**Instructions to follow**: Your output must be the lines below from the line containing "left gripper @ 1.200" to the line containing "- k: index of", both lines included, reproduced exactly and without pictures.

------ Data records ------

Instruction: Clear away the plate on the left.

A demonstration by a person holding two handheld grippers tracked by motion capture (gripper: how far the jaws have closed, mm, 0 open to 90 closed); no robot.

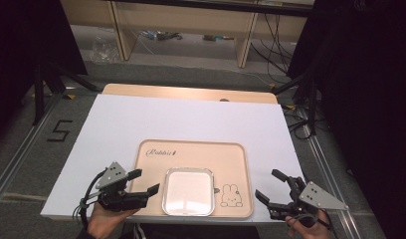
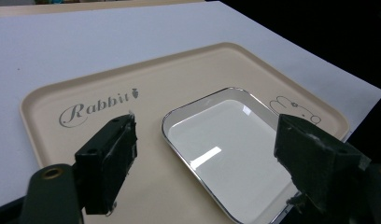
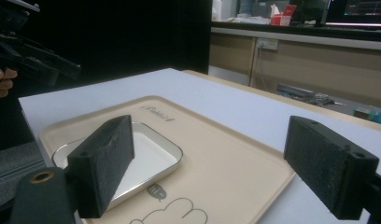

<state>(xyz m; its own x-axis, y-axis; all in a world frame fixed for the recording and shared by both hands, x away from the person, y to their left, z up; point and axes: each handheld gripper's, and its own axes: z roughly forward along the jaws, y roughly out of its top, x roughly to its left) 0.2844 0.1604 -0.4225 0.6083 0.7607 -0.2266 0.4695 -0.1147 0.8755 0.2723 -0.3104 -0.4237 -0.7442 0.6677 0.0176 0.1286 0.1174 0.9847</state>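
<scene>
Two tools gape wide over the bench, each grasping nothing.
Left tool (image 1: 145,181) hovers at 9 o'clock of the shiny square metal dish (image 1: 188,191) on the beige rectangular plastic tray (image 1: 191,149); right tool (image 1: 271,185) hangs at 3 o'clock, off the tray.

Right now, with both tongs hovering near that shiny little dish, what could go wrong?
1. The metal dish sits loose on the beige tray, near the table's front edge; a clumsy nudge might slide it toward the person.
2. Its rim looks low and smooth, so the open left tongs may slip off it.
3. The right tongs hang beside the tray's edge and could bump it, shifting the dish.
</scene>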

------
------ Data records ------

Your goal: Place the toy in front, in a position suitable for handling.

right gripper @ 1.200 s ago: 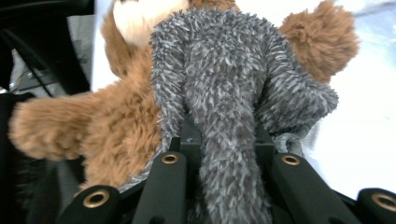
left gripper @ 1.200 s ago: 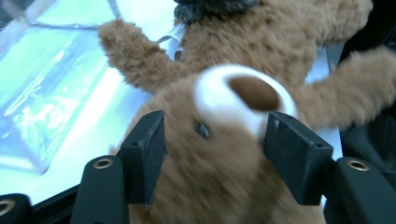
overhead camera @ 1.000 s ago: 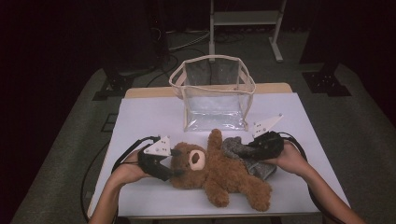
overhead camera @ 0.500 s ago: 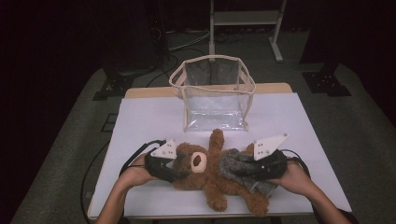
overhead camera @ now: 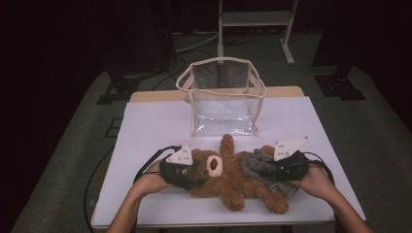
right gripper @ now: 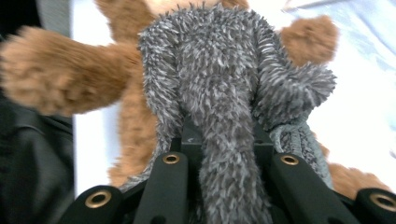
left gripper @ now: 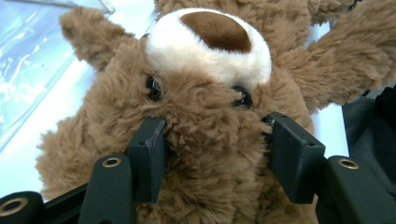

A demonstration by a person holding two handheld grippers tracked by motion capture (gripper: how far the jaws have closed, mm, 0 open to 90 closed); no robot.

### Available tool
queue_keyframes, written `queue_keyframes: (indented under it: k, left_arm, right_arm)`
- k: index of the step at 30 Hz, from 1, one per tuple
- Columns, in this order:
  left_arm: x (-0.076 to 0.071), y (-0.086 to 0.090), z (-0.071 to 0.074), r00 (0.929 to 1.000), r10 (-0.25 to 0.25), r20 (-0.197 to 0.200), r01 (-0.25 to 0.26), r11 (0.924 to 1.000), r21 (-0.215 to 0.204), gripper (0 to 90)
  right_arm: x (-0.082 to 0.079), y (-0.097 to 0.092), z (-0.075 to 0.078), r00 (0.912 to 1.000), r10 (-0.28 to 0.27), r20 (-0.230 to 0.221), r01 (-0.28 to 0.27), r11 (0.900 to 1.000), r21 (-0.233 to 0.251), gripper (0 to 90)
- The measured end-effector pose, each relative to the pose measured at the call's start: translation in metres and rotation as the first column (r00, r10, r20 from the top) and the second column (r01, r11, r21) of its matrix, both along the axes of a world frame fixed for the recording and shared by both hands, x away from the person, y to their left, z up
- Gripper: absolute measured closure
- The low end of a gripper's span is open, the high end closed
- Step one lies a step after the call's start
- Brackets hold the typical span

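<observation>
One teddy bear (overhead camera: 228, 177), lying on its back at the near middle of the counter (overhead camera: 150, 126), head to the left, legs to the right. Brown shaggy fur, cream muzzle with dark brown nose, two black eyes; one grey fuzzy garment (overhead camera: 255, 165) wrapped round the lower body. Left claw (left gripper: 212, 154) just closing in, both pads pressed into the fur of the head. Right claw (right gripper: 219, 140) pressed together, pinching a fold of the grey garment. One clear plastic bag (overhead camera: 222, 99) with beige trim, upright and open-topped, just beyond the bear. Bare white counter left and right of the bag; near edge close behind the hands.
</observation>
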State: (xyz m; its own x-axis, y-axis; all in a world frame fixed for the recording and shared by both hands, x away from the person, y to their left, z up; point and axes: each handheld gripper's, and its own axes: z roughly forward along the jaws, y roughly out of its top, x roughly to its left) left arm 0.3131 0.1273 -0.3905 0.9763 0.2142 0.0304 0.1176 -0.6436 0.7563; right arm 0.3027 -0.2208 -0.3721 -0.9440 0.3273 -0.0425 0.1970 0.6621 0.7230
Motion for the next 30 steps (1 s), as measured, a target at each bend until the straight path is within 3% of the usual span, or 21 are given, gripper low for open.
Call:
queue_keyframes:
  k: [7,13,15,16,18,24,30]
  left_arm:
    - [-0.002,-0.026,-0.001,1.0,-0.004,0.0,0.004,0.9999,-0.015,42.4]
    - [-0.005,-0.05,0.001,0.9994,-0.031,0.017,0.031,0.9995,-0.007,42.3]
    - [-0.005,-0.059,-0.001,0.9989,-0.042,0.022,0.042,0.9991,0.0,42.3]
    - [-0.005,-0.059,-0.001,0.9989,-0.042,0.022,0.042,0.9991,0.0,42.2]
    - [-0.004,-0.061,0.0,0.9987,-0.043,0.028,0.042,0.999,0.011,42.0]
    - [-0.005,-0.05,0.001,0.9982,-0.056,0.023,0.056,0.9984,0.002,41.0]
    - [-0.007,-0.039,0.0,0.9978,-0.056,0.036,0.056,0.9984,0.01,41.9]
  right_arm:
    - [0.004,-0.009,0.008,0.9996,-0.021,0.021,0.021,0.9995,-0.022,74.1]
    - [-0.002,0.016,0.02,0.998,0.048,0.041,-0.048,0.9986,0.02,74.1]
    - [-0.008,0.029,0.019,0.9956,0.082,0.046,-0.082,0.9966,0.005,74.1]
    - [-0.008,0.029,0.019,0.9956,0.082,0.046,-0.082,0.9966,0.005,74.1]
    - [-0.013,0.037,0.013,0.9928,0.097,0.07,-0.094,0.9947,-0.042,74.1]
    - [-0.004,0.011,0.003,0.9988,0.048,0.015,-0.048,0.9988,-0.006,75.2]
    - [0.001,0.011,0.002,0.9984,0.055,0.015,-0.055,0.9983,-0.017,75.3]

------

**Output of the task**:
left gripper @ 1.200 s ago: 
overhead camera @ 1.000 s ago: 
overhead camera @ 0.500 s ago: 
overhead camera @ now: 
right gripper @ now: 
left gripper @ now: 

A demonstration by a person holding two handheld grippers tracked by motion capture (gripper: how far the jaws have closed, mm, 0 open to 90 closed); no robot.

### Available tool
queue_keyframes, written `queue_keyframes: (indented under it: k, left_arm, right_arm)`
- k: index of the step at 30 Hz, from 1, one per tuple

No further work is required for this exercise.